__Aim of the task__: Among the lines of the material, copy those that hold the string "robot".

__Records supplied__:
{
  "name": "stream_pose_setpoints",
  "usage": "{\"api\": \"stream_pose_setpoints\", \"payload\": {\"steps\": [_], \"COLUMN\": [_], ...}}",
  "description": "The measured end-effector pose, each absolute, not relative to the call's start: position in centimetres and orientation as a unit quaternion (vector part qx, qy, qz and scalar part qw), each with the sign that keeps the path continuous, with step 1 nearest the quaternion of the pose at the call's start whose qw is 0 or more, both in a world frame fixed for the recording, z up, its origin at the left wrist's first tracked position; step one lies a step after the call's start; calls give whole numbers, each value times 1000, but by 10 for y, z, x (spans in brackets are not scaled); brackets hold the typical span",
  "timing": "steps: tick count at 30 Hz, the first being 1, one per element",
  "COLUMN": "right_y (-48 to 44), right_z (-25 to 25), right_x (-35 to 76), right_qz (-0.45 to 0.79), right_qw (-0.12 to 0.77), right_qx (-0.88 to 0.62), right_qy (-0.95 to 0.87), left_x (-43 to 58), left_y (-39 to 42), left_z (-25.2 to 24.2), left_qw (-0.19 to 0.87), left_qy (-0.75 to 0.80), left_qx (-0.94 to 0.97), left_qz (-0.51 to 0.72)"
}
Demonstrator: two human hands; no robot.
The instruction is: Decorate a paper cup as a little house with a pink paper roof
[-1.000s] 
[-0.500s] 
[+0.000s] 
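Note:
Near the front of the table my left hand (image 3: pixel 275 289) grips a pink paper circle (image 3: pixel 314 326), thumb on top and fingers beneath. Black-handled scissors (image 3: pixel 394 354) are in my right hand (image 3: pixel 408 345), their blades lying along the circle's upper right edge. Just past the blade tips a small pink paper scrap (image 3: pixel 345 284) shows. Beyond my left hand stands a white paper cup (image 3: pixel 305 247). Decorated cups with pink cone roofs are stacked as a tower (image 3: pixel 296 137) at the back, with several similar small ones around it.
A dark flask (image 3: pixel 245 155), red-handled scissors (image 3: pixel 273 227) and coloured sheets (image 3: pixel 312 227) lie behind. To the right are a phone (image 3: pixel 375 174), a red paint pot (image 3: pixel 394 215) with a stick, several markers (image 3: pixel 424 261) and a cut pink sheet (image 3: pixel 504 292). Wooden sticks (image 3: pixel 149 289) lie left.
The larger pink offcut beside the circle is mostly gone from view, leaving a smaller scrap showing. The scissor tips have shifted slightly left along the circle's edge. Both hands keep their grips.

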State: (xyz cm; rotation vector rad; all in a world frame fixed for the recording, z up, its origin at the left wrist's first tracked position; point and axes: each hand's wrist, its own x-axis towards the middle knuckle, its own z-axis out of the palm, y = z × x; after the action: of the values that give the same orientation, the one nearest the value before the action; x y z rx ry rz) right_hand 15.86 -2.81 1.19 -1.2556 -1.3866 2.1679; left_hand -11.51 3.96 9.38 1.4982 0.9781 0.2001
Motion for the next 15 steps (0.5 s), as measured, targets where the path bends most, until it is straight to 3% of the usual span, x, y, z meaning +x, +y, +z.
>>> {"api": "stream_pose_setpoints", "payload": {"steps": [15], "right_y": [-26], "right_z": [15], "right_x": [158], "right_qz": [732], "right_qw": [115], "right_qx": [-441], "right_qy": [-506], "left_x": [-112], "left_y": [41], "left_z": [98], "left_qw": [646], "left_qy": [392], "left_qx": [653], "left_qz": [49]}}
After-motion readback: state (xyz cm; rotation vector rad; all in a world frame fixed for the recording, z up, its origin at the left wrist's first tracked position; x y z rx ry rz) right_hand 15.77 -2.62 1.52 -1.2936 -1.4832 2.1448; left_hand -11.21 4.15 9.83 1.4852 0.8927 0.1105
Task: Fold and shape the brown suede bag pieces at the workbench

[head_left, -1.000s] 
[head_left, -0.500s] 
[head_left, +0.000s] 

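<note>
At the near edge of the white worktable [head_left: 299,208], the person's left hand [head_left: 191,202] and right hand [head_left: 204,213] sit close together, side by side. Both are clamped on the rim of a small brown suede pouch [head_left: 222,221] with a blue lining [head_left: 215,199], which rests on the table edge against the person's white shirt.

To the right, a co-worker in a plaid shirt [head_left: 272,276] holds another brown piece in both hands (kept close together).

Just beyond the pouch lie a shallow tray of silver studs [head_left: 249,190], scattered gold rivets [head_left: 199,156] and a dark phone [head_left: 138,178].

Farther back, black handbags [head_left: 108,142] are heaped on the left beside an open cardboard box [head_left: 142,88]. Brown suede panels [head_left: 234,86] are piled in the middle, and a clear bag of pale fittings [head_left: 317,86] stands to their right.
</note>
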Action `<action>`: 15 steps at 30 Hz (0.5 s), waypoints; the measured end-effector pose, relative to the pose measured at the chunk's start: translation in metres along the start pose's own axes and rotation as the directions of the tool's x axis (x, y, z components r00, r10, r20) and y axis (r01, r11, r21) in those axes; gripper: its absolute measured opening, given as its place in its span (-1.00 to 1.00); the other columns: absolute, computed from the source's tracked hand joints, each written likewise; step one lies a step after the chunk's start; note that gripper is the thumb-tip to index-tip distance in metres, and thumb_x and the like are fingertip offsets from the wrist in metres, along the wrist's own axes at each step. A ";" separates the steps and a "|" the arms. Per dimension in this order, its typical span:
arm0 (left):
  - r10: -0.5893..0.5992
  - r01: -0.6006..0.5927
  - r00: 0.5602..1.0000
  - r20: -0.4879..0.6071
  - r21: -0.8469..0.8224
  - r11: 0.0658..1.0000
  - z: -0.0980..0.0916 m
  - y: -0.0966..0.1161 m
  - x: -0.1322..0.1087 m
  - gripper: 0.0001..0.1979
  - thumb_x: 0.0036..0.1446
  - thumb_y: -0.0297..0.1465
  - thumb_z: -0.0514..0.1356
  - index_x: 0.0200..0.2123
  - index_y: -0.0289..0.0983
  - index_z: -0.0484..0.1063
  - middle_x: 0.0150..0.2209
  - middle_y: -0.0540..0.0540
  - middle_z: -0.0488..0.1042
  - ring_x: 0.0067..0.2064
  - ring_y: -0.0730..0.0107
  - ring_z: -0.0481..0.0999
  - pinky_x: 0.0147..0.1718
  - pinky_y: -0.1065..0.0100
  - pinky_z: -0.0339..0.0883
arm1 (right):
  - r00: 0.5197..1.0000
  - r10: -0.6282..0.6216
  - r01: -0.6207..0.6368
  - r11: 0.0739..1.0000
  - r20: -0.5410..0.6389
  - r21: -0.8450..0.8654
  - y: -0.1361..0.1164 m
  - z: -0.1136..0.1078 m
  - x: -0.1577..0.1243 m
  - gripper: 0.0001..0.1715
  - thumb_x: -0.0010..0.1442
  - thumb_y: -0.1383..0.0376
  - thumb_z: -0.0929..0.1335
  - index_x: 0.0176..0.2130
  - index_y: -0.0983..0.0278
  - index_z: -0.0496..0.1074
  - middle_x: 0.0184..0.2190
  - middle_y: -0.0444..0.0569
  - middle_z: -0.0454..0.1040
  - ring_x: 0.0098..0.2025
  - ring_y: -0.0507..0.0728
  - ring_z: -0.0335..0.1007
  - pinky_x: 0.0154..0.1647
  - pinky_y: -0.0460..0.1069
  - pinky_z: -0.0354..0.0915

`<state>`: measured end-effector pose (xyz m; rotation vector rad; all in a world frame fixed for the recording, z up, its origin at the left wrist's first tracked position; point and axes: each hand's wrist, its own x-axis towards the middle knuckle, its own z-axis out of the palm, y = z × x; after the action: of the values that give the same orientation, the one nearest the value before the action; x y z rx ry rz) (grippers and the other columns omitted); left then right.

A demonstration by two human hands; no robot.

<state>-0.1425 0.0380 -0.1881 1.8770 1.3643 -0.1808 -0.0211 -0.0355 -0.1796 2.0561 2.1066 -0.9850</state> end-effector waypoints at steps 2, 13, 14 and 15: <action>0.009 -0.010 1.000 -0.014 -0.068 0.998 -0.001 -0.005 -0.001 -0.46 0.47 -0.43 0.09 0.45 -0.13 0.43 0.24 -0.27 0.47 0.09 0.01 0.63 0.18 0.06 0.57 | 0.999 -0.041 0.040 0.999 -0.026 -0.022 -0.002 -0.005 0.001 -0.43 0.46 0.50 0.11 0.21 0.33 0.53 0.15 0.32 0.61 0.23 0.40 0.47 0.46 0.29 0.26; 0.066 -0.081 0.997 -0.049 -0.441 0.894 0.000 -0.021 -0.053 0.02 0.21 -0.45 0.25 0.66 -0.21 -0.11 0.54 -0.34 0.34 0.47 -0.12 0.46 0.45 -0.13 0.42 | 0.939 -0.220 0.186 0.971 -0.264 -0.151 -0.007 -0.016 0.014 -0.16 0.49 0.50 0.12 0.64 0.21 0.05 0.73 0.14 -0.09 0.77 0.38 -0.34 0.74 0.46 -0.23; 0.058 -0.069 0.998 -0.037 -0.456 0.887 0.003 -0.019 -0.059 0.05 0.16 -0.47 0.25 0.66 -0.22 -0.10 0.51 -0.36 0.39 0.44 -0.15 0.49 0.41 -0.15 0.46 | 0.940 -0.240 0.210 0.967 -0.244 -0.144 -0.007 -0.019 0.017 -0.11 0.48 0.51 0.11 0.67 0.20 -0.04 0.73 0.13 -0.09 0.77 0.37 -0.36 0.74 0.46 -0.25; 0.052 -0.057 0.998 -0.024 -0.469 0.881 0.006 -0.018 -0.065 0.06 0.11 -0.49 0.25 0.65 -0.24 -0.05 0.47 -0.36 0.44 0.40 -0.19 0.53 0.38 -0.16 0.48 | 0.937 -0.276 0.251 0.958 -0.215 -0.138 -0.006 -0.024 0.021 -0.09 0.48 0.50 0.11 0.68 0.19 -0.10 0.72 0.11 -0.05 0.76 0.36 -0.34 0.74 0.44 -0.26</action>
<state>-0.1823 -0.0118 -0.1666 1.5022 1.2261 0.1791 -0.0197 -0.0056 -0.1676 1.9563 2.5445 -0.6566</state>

__Answer box__:
Demonstrator: two human hands; no robot.
A demonstration by two human hands; no robot.

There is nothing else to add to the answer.